Ray Bradbury on the “golden elixir” of his childhood (originally published in 1953):
Half a century ago, Ray Bradbury wrote about the golden elixir of his childhood. That story continues to travel around the world.Little did I know, as the old saying goes, that when publishing my “Dandelion Wine” story in gourmet in 1953 I was starting a novel.
The history of my books is most strange. My stories, essays, and poems suddenly grow full and tall.
The Martian Chronicles, for example, born in 1944 as a collection of stories, along the way civilized an entire planet.
Similarly Green Shadows, White Whale. My life in Ireland, written as poems and plays, finally became a novel about John Huston and Moby Dick.
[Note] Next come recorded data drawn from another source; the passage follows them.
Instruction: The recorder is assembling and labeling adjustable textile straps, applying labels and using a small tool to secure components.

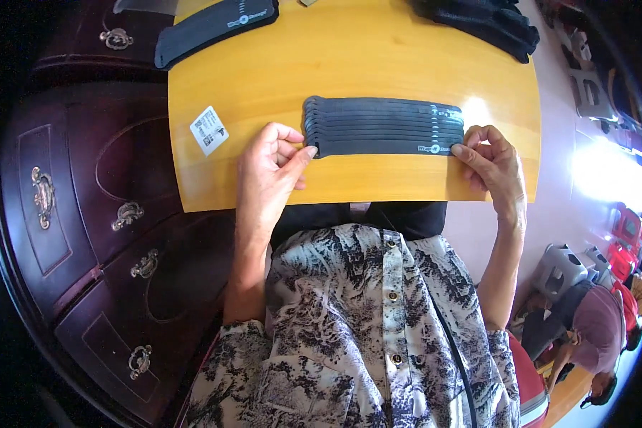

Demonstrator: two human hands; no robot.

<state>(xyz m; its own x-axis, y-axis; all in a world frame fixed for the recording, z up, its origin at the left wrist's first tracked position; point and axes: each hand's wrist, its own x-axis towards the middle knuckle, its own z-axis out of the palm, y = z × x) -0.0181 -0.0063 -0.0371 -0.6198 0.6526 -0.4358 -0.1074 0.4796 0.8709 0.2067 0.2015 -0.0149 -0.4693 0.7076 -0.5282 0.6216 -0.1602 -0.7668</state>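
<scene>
Black-and-white patterned cloth of the wearer's shirt [335, 307] fills the lower middle, closest to the camera, with a buttoned front. Beyond it, a stack of black strips [378, 128] lies crosswise over the yellow desk [364, 182], nearer the wearer's edge than the far one. Its strips are layered in a stepped row, with pale print toward the right end; whether the stack rests flat or is slightly raised cannot be told.

The left hand [271, 160] is at the stack's left end, its thumb and bent forefinger pinched narrowly on the near corner. The right hand [493, 167] holds the opposite near corner, thumb on top and the other fingers curled beside the end.

Left of the stack, apart from it, a white printed card [209, 131] lies tilted on the desk. Near the desk's far left corner is another black bundle [217, 32], and toward the far right corner lies a heap of dark fabric [481, 25]. Dark wooden drawers [46, 250] stand to the left; grey stools [560, 271] and a person in a mauve top [599, 321] appear at right.
</scene>
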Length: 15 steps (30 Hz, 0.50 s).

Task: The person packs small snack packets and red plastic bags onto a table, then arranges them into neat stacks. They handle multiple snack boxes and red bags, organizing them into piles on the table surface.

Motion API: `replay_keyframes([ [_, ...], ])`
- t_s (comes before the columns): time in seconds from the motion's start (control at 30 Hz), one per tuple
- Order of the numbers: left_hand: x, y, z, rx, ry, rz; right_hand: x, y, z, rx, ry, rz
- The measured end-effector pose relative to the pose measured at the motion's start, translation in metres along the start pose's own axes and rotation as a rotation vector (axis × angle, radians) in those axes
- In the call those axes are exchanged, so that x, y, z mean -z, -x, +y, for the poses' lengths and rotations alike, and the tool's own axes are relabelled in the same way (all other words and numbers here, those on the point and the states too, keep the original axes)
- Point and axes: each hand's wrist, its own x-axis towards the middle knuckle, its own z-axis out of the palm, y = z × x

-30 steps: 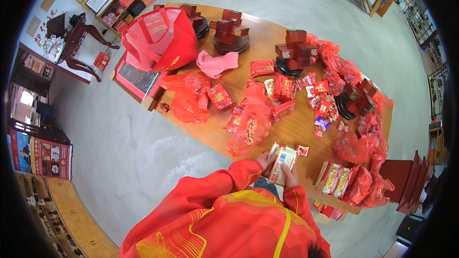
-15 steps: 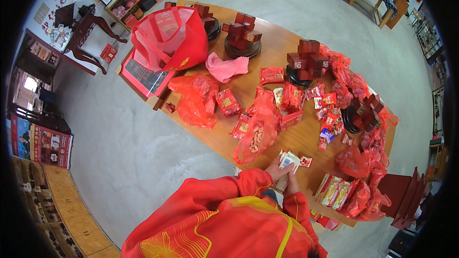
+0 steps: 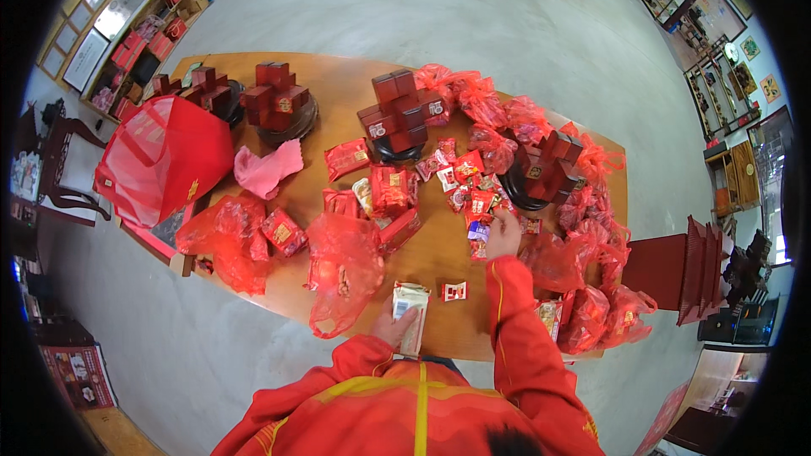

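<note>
My left hand (image 3: 390,326) is closed round white and cream snack packets (image 3: 410,304) at the table's near edge. A small red-and-white wrapped candy (image 3: 454,291) lies just right of them. My right hand (image 3: 504,235) reaches forward to the right side of a pile of wrapped candies (image 3: 478,201), fingers curled together at its edge. What sits between those fingertips, if anything, is hidden. A red plastic bag (image 3: 345,262) lies left of centre, beside red snack packs (image 3: 390,192) and a single red pack (image 3: 284,231).
Dark red wooden interlocking-block ornaments on round black stands, one (image 3: 397,114) at the middle, line the far side of the wooden table (image 3: 431,245). A red tote bag (image 3: 166,160) and pink cloth (image 3: 268,169) are at left. Filled red bags (image 3: 583,257) crowd the right edge.
My right hand has left the packets and moved forward to the candy pile. My left hand keeps the packets. The view has turned to the right.
</note>
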Motion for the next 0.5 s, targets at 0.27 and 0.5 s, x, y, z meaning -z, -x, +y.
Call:
replay_keyframes([
  [0.27, -0.002, 0.01, 0.029, 0.046, -0.046, -0.004, -0.014, -0.054, 0.003, -0.342, 0.691, -0.206],
  [0.5, -0.002, 0.013, 0.026, 0.096, 0.016, -0.019, -0.016, -0.079, -0.009, -0.564, 0.686, -0.386],
])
Dandelion Wine then was a series of word associations about my hometown, remembering how it was to run in a new pair of tennis shoes or to perch on the family porch on those wonderful summer nights when we filled the sky with rockets and fire balloons.
The novel was published in 1957. Since then, I’ve been astounded to receive letters from Sweden, where summer lasts perhaps three or four days, or Kenya, where summer lasts forever. Then, Tokyo. Where is there room for grass anywhere in Tokyo, how in hell could they grow dandelions to make wine?
But every Christmas for 20 years, 40 Japanese students airmail me essays, poems, and novel fragments about Dandelion Wine as a special gift to end the year. Their exquisite writing cracks my heart. How peculiar that my grandfather’s cellar pressings would be a proper vintage for those students halfway round the world.
Along the way the book has shifted locales and costumed itself in stage plays and musicals. Three different composers have written music for the productions that have appeared in Washington, D.C., and Los Angeles.